Focusing on the seams in the sidewalk that tended to give the young child difficulty keeping her scooter upright, she did not notice the little yellow sports car parked on someone's lawn until she bumped into it and elicited from it a small warble of surprise.

Bumblebee froze -- not that he was moving much, sitting in his alt form in the Witwicky yard -- afraid he had blown the thus-far well-kept cover of the Autobots. However, the Human youngling simply lisped "Sowwy, car," and continued on her way.

Mildly surprised (Did the little fleshling already know of his true form?), Bee turned back to his watch on the house before him, relief short-lived. He pulled a bit closer to the back door where his charge stood, fidgeting and pacing nervously. Chirping softly at the boy, the Camero urged him inside by playing a sound byte through his speakers.

"I guess you better get, better get going now! You better get going now!"

"Yeah yeah, I know," Sam grumbled to his guardian around the nail of his right index finger he was nervously chewing on, not even blinking at the bot's continued habit of speaking in song clips. "I'm just… working on a conversation starter."

Bee grimaced – mentally, at least – in sympathy for his human friend. He'd been witness to more than a good share of Ron's and Judy's irrationalities and idiosyncrasies over the past two years to understand the inner turmoil Sam was going through.

But nonetheless, it had to be done.

"It will be all right, Sam," Bee said in what he hoped was a comforting voice. (Ratchet may have repaired his vocal processor, but after the damage it had sustained and the time it had gone without use, he was still having problems.) "As grave as Optimus believes the situation to be, you and your family will be safe."

"Yeah, I just-!" Sam began stridently, then paused with a flinch, checking to make sure he'd gone unheard by anyone other than his Autobot guardian before continuing in a hushed but frantic whisper. "I just didn't think I would have to tell my parents they're being put on the Giant Robot Witness Protection Program! This is one of those situations I just didn't think to plan ahead for!"

Bee gave a sad little chirp but nudged him on, speakers singing, "But everything's gonna work out just fine, everything's gonna be all right that's been all wrong!"

Sam paused his assault on his left hand – nails on his right hand having been demolished – and grimaced at Bee's song choice.

"Thank you, Dolly," he muttered. Nonetheless, he turned decisively toward the kitchen door, stance wide and shoulders braced. He took a deep breath and blew it out sharply. "Here we go…"

Without further ado, he opened the screen door and walked in, sparing only one nasty glare over his shoulder as he left Bee chuckling to himself as he played the funeral march.

His parents were easy enough to find. They were sitting in the living room watching the evening news, each with a glass of wine in hand, as was customary for the time of day. They looked up at his entrance, mildly surprised to see him home so early, as he usually stayed out well past ten on most nights with Mikaela and – heretofore unbeknownst to them – at least one giant robot.

"What's up, Sammy?" his mother asked, taking a sip of her drink. Sam couldn't help but think to himself, You're gonna need that.

"Well, I…" he started, voice cracking. He cleared his throat before continuing. "I have something I need to tell you guys."

"Is Mikaela pregnant?" his dad asked immediately, narrowing one eye in a calculating look.

"Wha – no!" Sam felt the heat rise up into his face.

"Is she breaking up with you?" Judy ventured tentatively, a look of motherly sympathy on her face. "Because honey, I know you love her and…"

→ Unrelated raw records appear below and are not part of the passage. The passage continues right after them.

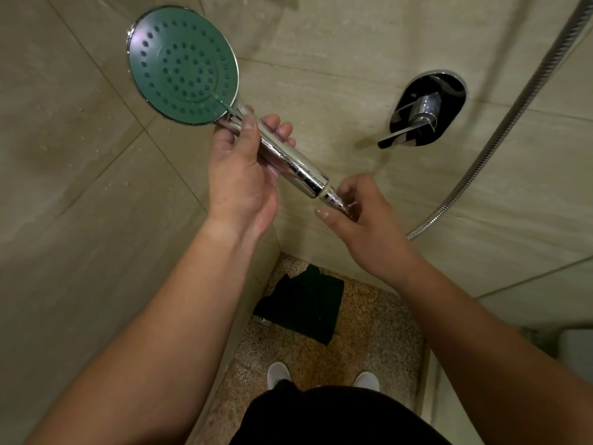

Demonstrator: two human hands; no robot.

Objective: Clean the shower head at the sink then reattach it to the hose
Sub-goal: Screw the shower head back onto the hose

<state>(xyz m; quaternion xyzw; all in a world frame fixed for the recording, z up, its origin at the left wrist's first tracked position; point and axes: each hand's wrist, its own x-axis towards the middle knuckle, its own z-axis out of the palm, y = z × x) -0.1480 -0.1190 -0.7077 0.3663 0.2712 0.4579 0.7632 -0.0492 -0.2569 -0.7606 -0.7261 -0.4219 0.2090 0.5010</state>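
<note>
Gleaming chrome, the shower head [183, 64] sits in left grip [242, 175]; right grip [362, 213] pinches hose [500, 130] nut.

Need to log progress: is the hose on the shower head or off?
On, at least partly: the hose nut meets the shower head handle, pinched by the right hand. Tightness: cannot tell.

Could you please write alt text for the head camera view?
The left hand grips the chrome shower head by its handle while the right hand pinches the hose nut at its base, beside a wall mixer lever.
</note>
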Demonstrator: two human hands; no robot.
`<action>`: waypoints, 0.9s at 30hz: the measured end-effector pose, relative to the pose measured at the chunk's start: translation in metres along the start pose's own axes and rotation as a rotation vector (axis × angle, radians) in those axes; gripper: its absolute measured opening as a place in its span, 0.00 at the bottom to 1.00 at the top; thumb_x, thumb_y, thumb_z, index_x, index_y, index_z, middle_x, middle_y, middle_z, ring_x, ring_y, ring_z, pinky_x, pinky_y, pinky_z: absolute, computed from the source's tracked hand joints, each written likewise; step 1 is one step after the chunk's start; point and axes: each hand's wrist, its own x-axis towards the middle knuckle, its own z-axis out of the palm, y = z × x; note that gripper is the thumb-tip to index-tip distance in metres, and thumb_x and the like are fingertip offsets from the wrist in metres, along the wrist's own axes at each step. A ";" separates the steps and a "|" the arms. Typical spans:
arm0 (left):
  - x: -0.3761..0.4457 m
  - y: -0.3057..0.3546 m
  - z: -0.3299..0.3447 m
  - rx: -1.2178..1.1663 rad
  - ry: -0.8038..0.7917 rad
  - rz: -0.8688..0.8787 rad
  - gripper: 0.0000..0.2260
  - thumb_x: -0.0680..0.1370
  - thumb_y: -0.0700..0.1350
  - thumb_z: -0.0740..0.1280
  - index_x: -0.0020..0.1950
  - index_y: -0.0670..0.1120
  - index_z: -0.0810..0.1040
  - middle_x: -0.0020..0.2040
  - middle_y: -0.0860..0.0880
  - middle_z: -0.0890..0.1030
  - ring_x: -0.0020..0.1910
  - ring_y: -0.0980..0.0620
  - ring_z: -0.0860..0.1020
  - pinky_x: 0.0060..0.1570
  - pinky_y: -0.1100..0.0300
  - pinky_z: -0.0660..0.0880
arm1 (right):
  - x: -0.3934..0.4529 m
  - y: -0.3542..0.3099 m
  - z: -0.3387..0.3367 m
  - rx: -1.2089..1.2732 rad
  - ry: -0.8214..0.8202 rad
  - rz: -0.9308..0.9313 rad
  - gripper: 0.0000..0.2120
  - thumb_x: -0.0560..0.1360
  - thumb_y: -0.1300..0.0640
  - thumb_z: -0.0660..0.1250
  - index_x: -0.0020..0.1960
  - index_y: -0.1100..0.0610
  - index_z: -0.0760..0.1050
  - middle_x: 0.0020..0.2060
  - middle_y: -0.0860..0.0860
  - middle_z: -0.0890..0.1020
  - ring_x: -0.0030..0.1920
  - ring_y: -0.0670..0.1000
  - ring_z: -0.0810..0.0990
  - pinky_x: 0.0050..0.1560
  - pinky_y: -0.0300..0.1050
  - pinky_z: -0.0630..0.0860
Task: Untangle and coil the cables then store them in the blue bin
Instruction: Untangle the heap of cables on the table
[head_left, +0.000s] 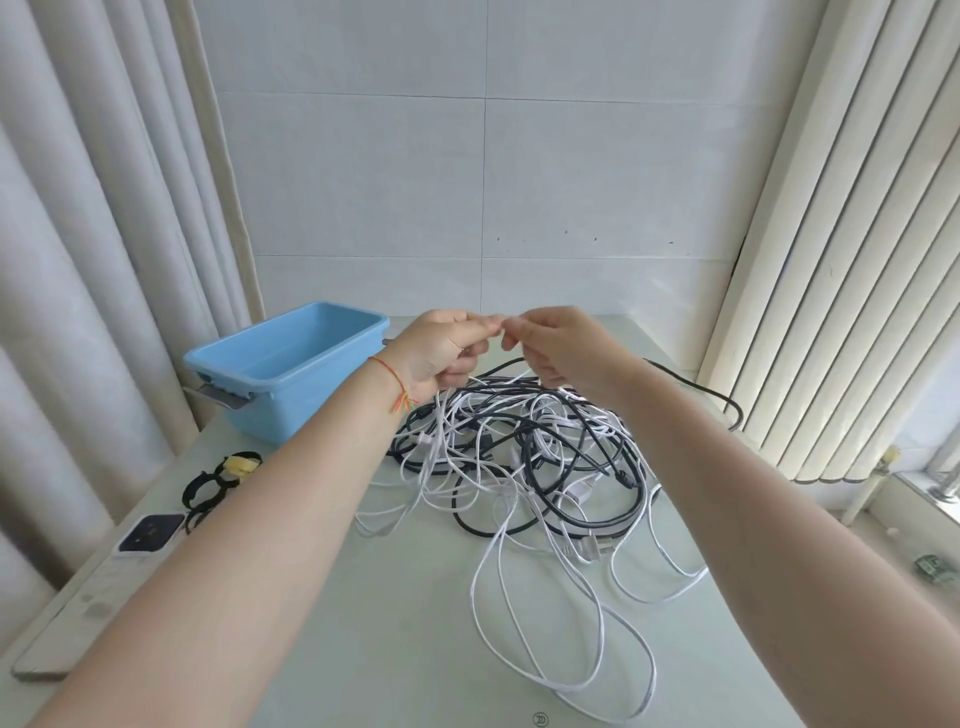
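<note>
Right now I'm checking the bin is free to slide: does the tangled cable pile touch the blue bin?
Cannot tell. In the head view the left forearm covers the stretch between the blue bin and the cable pile.

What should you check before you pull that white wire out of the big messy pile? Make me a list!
1. Both hands hold the white cable: left hand and right hand pinch it together. Ok.
2. Cable free of the cable pile: white and black strands cross everywhere. Not ok.
3. Which end is held: hidden by fingers. Cannot tell.
4. Blue bin open with room inside: ok.
5. Black ties within reach beside the bin: ok.
</note>
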 end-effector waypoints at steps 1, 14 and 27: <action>-0.001 -0.002 -0.004 0.047 0.000 -0.014 0.08 0.81 0.46 0.65 0.45 0.43 0.74 0.25 0.55 0.65 0.20 0.60 0.59 0.21 0.67 0.53 | 0.001 -0.001 -0.006 0.030 0.086 0.023 0.14 0.84 0.56 0.59 0.43 0.60 0.74 0.22 0.47 0.66 0.22 0.47 0.60 0.23 0.40 0.58; -0.016 -0.041 -0.043 1.013 -0.002 -0.218 0.15 0.76 0.53 0.71 0.32 0.48 0.81 0.29 0.51 0.79 0.29 0.55 0.72 0.35 0.64 0.69 | -0.006 0.055 -0.078 -0.175 1.052 0.393 0.13 0.80 0.59 0.56 0.58 0.62 0.76 0.51 0.57 0.78 0.51 0.58 0.76 0.47 0.47 0.71; -0.005 -0.016 0.006 0.531 0.122 0.071 0.08 0.76 0.50 0.71 0.39 0.49 0.82 0.24 0.57 0.72 0.22 0.59 0.66 0.27 0.63 0.63 | 0.004 0.002 0.019 -0.504 0.113 0.056 0.14 0.80 0.55 0.58 0.37 0.55 0.75 0.27 0.50 0.76 0.28 0.49 0.72 0.32 0.42 0.67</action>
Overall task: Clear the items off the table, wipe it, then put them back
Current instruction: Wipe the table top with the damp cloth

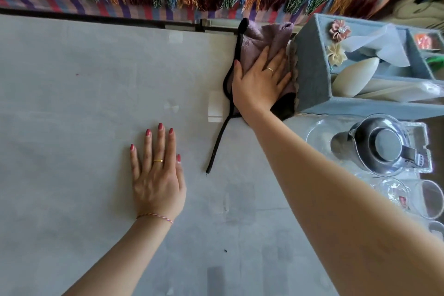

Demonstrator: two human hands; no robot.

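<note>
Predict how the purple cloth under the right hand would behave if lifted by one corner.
The purple cloth would probably droop limply: it lies crumpled in soft folds under the right hand. Its black trim trails loose over the table, so it would likely dangle. It looks light.

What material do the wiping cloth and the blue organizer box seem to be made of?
The cloth looks like soft plush microfibre, mauve with dark trim: its surface is fuzzy and matte. The organizer box seems covered in blue felt or similar fabric: matte, slightly fibrous walls with fabric flowers.
</note>
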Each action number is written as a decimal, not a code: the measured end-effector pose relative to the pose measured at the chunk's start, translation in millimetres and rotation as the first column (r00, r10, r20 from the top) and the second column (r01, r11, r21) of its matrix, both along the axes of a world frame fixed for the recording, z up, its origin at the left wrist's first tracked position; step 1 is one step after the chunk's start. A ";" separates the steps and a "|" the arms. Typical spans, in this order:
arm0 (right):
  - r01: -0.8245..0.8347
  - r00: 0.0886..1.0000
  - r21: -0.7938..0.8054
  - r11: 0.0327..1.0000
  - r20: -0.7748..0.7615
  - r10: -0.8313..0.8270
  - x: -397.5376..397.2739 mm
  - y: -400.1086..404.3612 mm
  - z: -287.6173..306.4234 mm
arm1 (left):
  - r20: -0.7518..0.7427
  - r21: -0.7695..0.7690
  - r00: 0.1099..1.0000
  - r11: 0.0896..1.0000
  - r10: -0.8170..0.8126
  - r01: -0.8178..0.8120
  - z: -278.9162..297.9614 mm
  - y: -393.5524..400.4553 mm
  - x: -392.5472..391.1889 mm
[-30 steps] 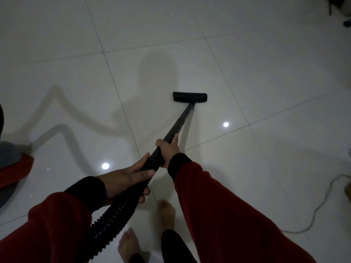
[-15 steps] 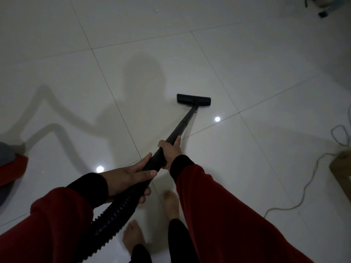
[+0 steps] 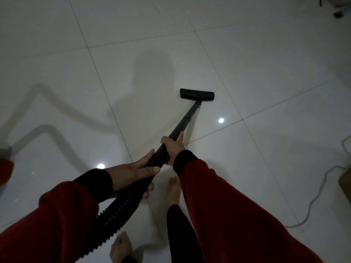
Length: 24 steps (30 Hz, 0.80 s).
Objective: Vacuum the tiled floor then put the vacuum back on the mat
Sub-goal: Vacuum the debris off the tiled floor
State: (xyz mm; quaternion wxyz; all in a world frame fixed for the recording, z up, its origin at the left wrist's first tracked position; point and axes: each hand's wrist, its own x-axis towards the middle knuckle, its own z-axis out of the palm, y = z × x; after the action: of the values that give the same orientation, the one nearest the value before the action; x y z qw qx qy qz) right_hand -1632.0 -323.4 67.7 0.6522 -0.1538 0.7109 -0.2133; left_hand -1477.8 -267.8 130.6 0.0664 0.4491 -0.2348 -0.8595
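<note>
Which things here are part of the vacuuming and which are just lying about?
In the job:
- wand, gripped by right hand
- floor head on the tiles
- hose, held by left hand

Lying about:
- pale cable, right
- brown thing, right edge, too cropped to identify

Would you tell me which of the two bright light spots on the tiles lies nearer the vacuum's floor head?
The spot right of the wand, just below the floor head; the other spot lies far left, near the left hand.

A dim home room: glossy white tiled floor [image 3: 266,63], bare feet [image 3: 174,188], loose power cord [image 3: 321,188].
</note>
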 end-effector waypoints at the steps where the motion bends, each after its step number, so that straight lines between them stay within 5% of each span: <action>1: -0.015 1.000 0.005 1.000 -0.003 0.015 -4.9 -9.9 0.0 | 0.000 0.007 1.000 1.000 0.013 -0.013 -0.9 -7.8 -5.6; 24: -0.285 0.959 0.036 0.958 0.013 0.285 -33.3 -205.1 10.4 | 0.017 0.037 0.973 0.972 0.230 -0.231 3.0 -166.4 -50.0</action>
State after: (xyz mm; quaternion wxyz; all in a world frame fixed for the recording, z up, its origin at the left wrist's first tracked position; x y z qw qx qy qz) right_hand -1665.3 -528.5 78.1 0.6818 -0.2413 0.6827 -0.1043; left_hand -1527.8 -434.2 133.5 0.1556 0.4802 -0.1649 -0.8474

"Mom, no!" This conversation was not at all going how he wished it would. "No, Mikaela is still happily my girlfriend and not… er, pregnant." He blushed again at the thought. While he was not keen on discussing the Autobots with his parents, he was even less comfortable with the topic of his sex life.

"Can you guys just come outside with me?" he groaned into his hands. "I have something I need to show you."

"Well, okay!" his mom said brightly. "Just let me get a refill."

"You do that," he muttered under his breath. Were he not under age, he would have been doing the same.

"So what's up, Sa-" His father, leading the way outside, froze when he saw the yellow and black Camero that was parked on his lawn. He whirled around, pinning his son with an indignant look.

"Sam, what have I said about respecting my lawn?!" The hand not holding a wine glass was waving wildly at Bumblebee.

"Yeah yeah, I'm sorry, but this really wasn't something I could do out in the open," Sam said quickly, backing up a few steps in case the errant hand got a little too close. The look of disbelief he received spurred him to hurry up.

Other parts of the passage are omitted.